• What the task asks: Lines holding the string "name" are the ones to copy from this listing.

========

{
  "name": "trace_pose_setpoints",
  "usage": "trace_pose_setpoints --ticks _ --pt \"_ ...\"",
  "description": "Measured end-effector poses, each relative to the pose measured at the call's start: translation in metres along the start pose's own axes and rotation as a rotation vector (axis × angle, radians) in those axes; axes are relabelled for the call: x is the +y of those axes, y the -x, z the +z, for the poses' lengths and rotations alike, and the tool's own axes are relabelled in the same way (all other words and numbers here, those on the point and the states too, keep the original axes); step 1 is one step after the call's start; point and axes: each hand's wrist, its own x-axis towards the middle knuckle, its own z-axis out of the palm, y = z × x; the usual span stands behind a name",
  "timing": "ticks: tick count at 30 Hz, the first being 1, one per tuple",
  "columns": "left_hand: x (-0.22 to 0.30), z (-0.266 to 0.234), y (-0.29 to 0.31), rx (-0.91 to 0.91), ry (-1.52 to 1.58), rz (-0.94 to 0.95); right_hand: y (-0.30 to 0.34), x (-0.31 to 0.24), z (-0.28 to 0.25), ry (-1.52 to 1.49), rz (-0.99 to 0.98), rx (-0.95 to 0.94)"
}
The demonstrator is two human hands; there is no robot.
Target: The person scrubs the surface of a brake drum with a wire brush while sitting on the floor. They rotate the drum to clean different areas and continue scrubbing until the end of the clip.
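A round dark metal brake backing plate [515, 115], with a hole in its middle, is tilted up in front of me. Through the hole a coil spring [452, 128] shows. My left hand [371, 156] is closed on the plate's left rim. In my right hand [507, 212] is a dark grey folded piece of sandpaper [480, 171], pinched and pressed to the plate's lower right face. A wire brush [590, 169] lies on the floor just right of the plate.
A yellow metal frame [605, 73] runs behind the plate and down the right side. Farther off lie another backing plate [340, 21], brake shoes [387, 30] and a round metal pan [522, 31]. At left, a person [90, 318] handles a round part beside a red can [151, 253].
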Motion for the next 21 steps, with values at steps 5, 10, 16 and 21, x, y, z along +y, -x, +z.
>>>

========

• Finished exercise:
  "name": "trace_pose_setpoints",
  "description": "Measured end-effector poses, each relative to the pose measured at the call's start: translation in metres along the start pose's own axes and rotation as a rotation vector (axis × angle, radians) in those axes; axes are relabelled for the call: x is the +y of those axes, y the -x, z the +z, for the poses' lengths and rotations alike, and the tool's own axes are relabelled in the same way (all other words and numbers here, those on the point and the states too, keep the original axes); step 1 is one step after the call's start; point and axes: each hand's wrist, its own x-axis towards the middle knuckle, its own z-axis out of the palm, y = z × x; the usual span stands behind a name",

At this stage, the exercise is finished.